Comment 14 Ian Kent 2022-11-17 00:06:10 UTC

(In reply to Frank Sorenson from comment #13)
> Created attachment 1924846 [details]
> reproducer
> 
> this reproduces the bug fairly reliably (although it's still a little
> temperamental; it'll crash very quickly 20 times in a row, then may or may
> not crash at all for another 10 full runs.  Not sure the determining factor
> yet)

So the build in comment#12 does still crash?

Ian

Comment 15 Ian Kent 2022-11-17 00:40:36 UTC

(In reply to Frank Sorenson from comment #13)
> Created attachment 1924846 [details]
> reproducer
> 
> this reproduces the bug fairly reliably (although it's still a little
> temperamental; it'll crash very quickly 20 times in a row, then may or may
> not crash at all for another 10 full runs.  Not sure the determining factor
> yet)

Are you saying the reproducer will always eventually see the crash if
autofs is broken in this way?

Comment 16 Frank Sorenson 2022-11-17 03:07:34 UTC

(In reply to Ian Kent from comment #14)
> So the build in comment#12 does still crash?

No.  At least I'm not seeing a crash with the patched autofs.  Still testing.


(In reply to Ian Kent from comment #15)

> Are you saying the reproducer will always eventually see the crash if
> autofs is broken in this way?

So far the reproducer has always eventually crashed the *unpatched* autofs (5.1.4-84.el8).  Just not always very quickly.

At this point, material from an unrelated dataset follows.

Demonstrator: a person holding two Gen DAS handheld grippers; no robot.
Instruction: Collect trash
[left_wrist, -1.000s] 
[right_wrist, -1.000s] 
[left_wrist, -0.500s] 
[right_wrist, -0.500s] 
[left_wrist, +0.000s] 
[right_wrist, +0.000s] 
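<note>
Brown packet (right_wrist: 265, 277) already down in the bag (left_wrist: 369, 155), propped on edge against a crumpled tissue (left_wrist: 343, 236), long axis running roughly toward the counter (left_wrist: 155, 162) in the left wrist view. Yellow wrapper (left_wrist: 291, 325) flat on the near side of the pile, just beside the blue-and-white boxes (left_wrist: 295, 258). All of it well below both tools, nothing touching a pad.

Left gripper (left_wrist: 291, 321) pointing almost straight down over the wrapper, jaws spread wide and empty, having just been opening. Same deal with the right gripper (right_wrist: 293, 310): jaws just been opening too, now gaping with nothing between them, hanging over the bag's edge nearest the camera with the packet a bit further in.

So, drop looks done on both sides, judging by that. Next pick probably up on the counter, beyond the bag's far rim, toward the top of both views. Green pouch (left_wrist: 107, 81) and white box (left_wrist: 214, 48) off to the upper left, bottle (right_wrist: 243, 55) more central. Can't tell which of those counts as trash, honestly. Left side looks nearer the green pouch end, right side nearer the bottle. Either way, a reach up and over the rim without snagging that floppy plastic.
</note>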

Comment 17 Ian Kent 2022-11-18 00:47:27 UTC

(In reply to Frank Sorenson from comment #16)
> (In reply to Ian Kent from comment #14)
> > So the build in comment#12 does still crash?
> 
> No.  At least I'm not seeing a crash with the patched autofs.  Still testing.
> 
> 
> (In reply to Ian Kent from comment #15)
> 
> > Are you saying the reproducer will always eventually see the crash if
> > autofs is broken in this way?
> 
> So far the reproducer has always eventually crashed the *unpatched* autofs
> (5.1.4-84.el8).  Just not always very quickly.

So it sounds like I should go ahead with a merge request fir this change.

The logging and mount table handling will need to be different bugs.

Comment 22 Ian Kent 2022-11-27 01:00:07 UTC

Found a couple of related problems, back to assigned while I update the package.

Comment 26 Frank Sorenson 2022-12-05 02:31:11 UTC

Created attachment 1929976 [details]
autofs amd-style map file for use with reproducer

autofs amd-style map file for use with reproducer

place rhbz2139504.map in /etc

edit /etc/auto.master:

/rhbz2139504	file,amd:/etc/rhbz2139504.map	dismount_interval=600,timeout=600

Comment 27 Frank Sorenson 2022-12-05 02:38:39 UTC

Created attachment 1929977 [details]
reproducer

Comment 45 errata-xmlrpc 2023-05-16 09:05:44 UTC

Since the problem described in this bug report should be
resolved in a recent advisory, it has been closed with a
resolution of ERRATA.

For information on the advisory (autofs bug fix and enhancement update), and where to find the updated
files, follow the link below.

If the solution does not work for you, open a new bug report.

https://access.redhat.com/errata/RHBA-2023:2970